There’s rather a lot of snow out there.
December 30, 2006
December 25, 2006
I’m Jewish, but my family has generally celebrated Christmas in a low-key way with my dad’s (non-Jewish) family. This year, though, they’re all away visiting other relatives, so we’re on our own. Christmas is actually pretty pleasant if you don’t really celebrate it; my mom and I were just talking about how we don’t feel the kind of holiday stress that a lot of people do, because our obligations and expectations are so much smaller. It’s a nice time of the year to not be Christian. Hope everyone has a nice holiday, whether you celebrate it or not.
December 24, 2006
We watched The Squid and the Whale this evening. Man, that’s a good movie.
It seems an awful lot of straight guys have been pulled aside by relatives and assured that their being gay wouldn’t be a problem. Awkward. Although I was never very comfortable with traditional gender roles and didn’t do much stereotypically masculine stuff as a kid, nothing like this ever happened to me; I don’t think it’s ever even occurred to my parents that I might be gay (although they would definitely be okay with it if I were). In fact, my mom once described me as the least androgynous person she knew, which was inaccurate but should give you some idea of how she sees me.
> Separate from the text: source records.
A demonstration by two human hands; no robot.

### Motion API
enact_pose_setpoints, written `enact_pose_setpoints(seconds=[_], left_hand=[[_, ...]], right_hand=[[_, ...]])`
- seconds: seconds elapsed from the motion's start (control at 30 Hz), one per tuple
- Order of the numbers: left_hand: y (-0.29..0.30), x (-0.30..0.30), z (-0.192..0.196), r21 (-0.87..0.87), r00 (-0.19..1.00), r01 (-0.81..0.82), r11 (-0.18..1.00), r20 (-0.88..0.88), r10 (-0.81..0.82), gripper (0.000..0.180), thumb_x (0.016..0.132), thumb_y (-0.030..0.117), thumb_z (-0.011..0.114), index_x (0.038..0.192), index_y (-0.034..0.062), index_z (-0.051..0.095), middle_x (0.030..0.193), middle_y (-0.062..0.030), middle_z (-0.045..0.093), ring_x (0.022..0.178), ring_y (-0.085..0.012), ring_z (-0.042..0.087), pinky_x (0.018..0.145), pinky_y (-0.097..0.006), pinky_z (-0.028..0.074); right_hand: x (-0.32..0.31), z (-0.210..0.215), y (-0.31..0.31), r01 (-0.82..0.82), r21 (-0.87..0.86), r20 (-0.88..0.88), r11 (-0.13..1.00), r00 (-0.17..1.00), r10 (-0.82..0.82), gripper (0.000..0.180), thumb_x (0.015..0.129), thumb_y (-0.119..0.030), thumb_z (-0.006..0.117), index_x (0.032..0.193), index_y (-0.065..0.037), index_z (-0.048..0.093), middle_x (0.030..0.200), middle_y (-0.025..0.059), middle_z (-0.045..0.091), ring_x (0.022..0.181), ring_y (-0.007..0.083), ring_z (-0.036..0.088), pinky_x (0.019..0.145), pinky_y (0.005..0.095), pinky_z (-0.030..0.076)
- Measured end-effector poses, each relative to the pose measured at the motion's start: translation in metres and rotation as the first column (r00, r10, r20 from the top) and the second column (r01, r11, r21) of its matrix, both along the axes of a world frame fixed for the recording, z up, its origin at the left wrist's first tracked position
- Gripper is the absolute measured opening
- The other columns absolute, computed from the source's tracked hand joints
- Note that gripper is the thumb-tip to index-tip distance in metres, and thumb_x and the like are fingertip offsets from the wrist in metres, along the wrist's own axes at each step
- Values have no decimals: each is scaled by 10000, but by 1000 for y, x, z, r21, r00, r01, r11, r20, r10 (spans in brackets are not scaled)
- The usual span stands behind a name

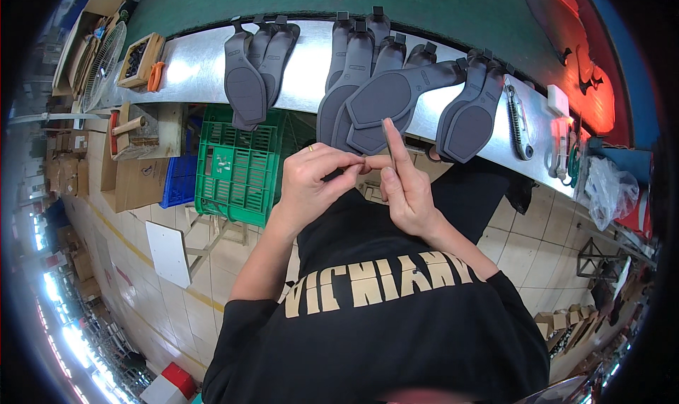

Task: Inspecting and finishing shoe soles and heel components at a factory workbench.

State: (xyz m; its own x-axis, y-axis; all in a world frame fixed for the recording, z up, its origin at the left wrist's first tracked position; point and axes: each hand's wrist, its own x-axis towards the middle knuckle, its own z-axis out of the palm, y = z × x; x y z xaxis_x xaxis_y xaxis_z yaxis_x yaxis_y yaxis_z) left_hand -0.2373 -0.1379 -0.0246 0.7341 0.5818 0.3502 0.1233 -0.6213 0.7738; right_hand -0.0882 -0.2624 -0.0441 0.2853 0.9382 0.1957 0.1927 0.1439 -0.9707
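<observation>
- Seen from above, a person in a black shirt works at a metal table (198, 64); both bare hands meet just below its near edge, at the picture's centre.
- The left hand (311, 181), a gold ring on one finger, pinches its fingertips closed against the right index finger, seemingly on a small thing too tiny to identify.
- The right hand (404, 185) holds a thin dark tool (387, 136) upright, its tip pointing to 12 o'clock; fingers closed about it.
- Just above the hands, grey shoe soles (375, 100) with heels lie in overlapping groups, toes overhanging the table edge, probably for easy reach; they look matte, smooth and rubbery.
- At 9 o'clock, a green slatted plastic crate (233, 170) stands on the floor.
- At 3 o'clock, a utility knife (518, 124) rests on the table.
- At 10 o'clock, a wooden box (141, 59) holds small dark parts.
</observation>
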Motion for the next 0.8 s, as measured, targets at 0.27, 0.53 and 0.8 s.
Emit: enact_pose_setpoints(seconds=[0.27,0.53,0.8], left_hand=[[-4,9,-4,424,987,-67,903,-105,122,136,618,73,753,658,82,623,656,-38,608,615,-229,581,583,-346,460],[-12,9,-2,288,994,-11,958,-102,42,125,616,44,702,685,71,601,666,-46,589,628,-237,574,595,-338,434],[-18,-4,-7,33,994,-26,999,-105,30,71,741,38,708,739,41,637,696,-58,632,631,-236,585,608,-349,463]], right_hand=[[-3,1,4,-20,37,351,999,936,6,645,934,-6,538,1534,-119,332,1105,196,691,908,355,700,782,383,557],[3,-8,1,37,-26,140,999,990,-33,595,988,-62,490,1549,-130,303,1109,150,699,780,256,685,720,338,546],[6,-8,-2,0,-72,-167,997,986,-12,557,1054,-128,378,1583,-138,206,1065,58,702,542,44,475,520,207,442]])
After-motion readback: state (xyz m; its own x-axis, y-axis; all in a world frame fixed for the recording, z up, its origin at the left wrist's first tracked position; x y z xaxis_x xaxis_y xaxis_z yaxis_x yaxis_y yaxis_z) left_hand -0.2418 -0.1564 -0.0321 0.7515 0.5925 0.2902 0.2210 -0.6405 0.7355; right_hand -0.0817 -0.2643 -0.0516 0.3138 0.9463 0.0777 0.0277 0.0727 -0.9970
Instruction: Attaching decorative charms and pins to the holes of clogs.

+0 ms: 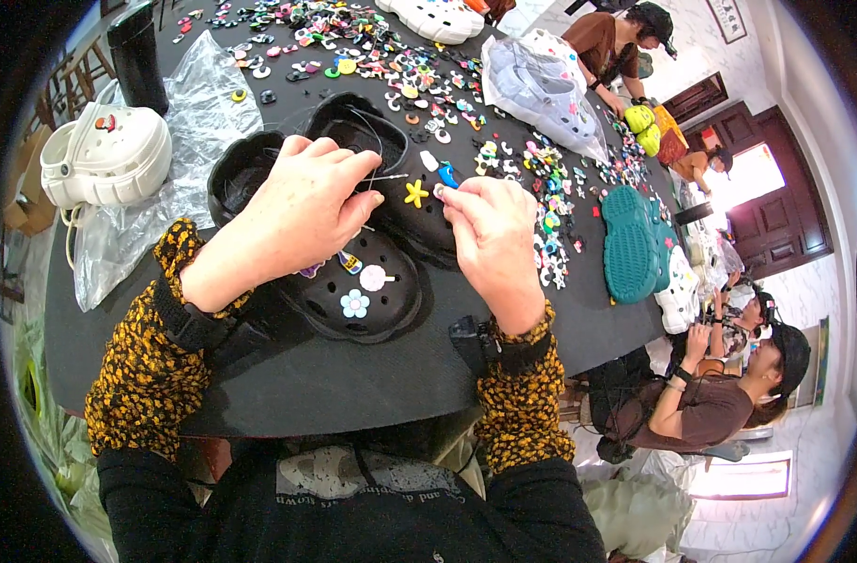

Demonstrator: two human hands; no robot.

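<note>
Two black clogs (377, 324) lie side by side in front of me, toes toward my right. The nearer one carries a pale blue flower charm (354, 303), a pink round charm (373, 278) and other charms. On the farther clog are a yellow starfish charm (416, 194) and a blue-and-white charm (447, 174). My left hand (302, 211), above the clogs, is closed on a thin metal tool (391, 176) whose tip points at the farther clog. My right hand (489, 225) pinches a small whitish charm (439, 190) at that clog; its shape is mostly hidden.
Loose colourful charms (391, 66) cover the far tabletop. A white clog (109, 155) stands left on clear plastic sheeting (198, 113), near a black cylinder (136, 56). Bagged lavender clogs (550, 94) and green clogs (632, 244) lie right. Several people (719, 403) sit along the table.
</note>
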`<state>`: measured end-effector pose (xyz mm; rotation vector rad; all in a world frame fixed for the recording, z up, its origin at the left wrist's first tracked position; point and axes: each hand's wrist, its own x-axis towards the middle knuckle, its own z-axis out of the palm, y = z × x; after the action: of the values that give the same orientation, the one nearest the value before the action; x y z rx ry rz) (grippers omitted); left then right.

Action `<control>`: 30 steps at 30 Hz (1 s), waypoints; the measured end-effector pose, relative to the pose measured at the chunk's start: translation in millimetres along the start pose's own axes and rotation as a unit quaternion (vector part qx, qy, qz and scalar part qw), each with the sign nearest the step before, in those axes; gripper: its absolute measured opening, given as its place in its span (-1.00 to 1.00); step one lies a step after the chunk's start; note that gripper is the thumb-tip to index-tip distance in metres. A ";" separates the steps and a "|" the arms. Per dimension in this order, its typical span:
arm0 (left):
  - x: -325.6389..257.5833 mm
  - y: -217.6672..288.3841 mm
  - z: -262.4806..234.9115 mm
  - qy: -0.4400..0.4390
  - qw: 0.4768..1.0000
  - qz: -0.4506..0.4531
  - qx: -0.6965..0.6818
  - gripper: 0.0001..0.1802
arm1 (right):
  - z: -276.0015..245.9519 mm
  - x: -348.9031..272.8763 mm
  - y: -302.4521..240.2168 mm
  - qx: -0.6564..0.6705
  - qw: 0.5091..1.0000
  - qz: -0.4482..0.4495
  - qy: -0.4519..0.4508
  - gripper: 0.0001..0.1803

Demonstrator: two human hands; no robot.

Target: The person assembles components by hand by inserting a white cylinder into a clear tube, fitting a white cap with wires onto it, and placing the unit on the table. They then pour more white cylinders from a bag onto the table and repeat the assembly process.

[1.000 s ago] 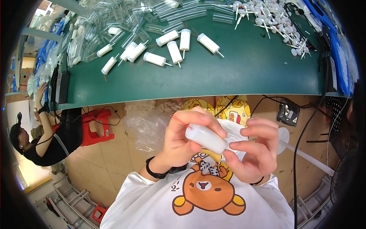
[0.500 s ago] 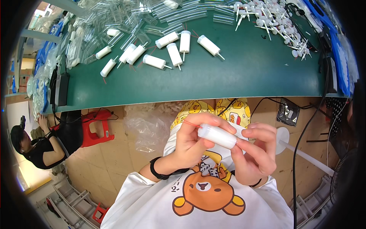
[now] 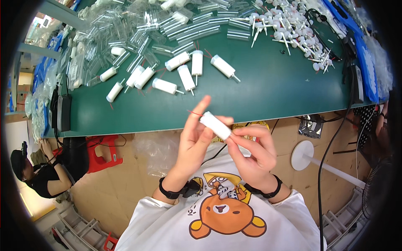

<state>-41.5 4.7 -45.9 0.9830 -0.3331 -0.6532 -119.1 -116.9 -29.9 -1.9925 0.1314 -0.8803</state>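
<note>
An assembly workshop, by the look of it: here's a green bench (image 3: pixel 268 94), clear tubes (image 3: pixel 199 37) piled across it, a heap of white stemmed parts (image 3: pixel 287 34), white cylinders (image 3: pixel 164 85) in a loose row, another person (image 3: pixel 50 182) by a red stool (image 3: pixel 94 160).

The held cylinder (image 3: pixel 215 126) is white with a red wire (image 3: pixel 194 113), the worktop (image 3: pixel 268 90) green, the tubes (image 3: pixel 197 34) clear, the shirt (image 3: pixel 167 234) white with an orange-brown bear print (image 3: pixel 242 211), the legwear (image 3: pixel 260 125) yellow, the stool (image 3: pixel 98 167) red, the wristbands (image 3: pixel 274 190) black, the floor (image 3: pixel 125 201) tan, and the garment (image 3: pixel 363 120) at far right black with white dots
</note>
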 end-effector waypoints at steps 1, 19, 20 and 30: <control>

I think being self-reliant helped me a lot with this stuff when I was younger. I felt left out a lot in elementary school because I wasn’t into sports and other “boy” activities, but it didn’t have a huge negative impact on my life. I just did my own thing and forgot about the other kids. I’ve never felt much need to prove my masculinity (well, except maybe a little around puberty), so I’ve been able to test gender boundaries without anyone thinking I’m gay. Sometimes I deliberately buy pink toothbrushes, for instance, and I’m even comfortable commenting on the attractiveness of other men (though I admit working up to this one took a while). I’m not totally sure this is why I’ve never gotten one of those talks, but I think it had something to do with it.
December 23, 2006
When going out to eat, remember to take a house key as well as a car key.
December 21, 2006
It seems I’m expected to tell you five things you don’t know about me. This is where my obsessive secrecy actually comes in handy; although I’ve revealed a lot about myself in various places on the internet, I’ve kept many things secret for no particular reason. So here we go:
- I have Gilbert’s Syndrome.
- I’ve been published in Common-place.
- My great-grandfather was once Grandmaster of Masons in New Mexico
- I own the entire 50-volume set of the Harvard Classics (passed down from that same great-grandfather)
- When I was little I used to get together with my Navajo friends and act out the Trojan War
December 19, 2006
I’m done with school, but my mom, who teaches kindergarten, isn’t. In fact, this part of the semester (right at the end) is an extremely busy time for her and she’s pretty stressed out, so my sister and I have been helping her in various ways since we got back. Today she had me come down to take pictures of her kids to put on the ornaments they’re making to give to their parents (along with other tasks she didn’t have time for herself). It was the first time I’d met her class this year, and they’re a good group. Much better than some of the classes she’s had in recent years. They were very excited to see me, which was fun, and the pictures turned out great.
December 16, 2006
When I fly, I like to read the in-flight magazine. Most of the articles are silly touristy fluff, but they sometimes talk about interesting places. On my flight home the other day one of the articles I read was about Marfa, Texas, a place I’ve actually been to and can recommend to art critics and residents of Lubbock alike.
Marfa‘s a very small town, population 2100, in West Texas, the driest, most sparsely populated part of the state and the part that most deserves to be considered part of the Southwest (though I’m still reluctant to bestow that honor on any part of Texas). It’s near Big Bend National Park, one of the lesser-known but still spectacular units of the national park system. A few years ago my family went there to meet our relatives from Houston (it’s about half-way), and we went around to several of the attractions in the area.
It’s a pretty nice area. There’s Fort Davis, an ironically-named old fort that was a major base for the Buffalo Soldiers (the informational video is narrated by Kareem Abdul-Jabbar), the McDonald Observatory, which has nice public tours of its telescopes and such, and, of course, Marfa.
Marfa’s famous for several reasons; it’s where the movie Giant was filmed, for instance, and the hotel where we stayed is very proud of that. But more relevantly today, it’s the place Donald Judd fled to when he grew sick of the New York gallery scene and wanted to find a place to put his enormous sculptural installations. He was joined by several other artists, and the result was what is now known as the Chinati Foundation. My mom and aunt went there on our trip (the rest of us begged off, not being big art people), and they say it’s very impressive.
As a result of Judd’s influence, Marfa became something of an art colony and attracted some interesting characters. It has a lot more amenities than your average town in West Texas, including a very nice bookstore. In short, I would recommend it (and the other attractions in the area) to anyone who happens to find themselves in that part of the country.
December 15, 2006
I flew in yesterday, with my sister. The flight wasn’t so bad; Tom Udall was on it, which was cool. It’s weird being back. I’ve been taking my time to get my bearings, but I’ll be back with real content shortly.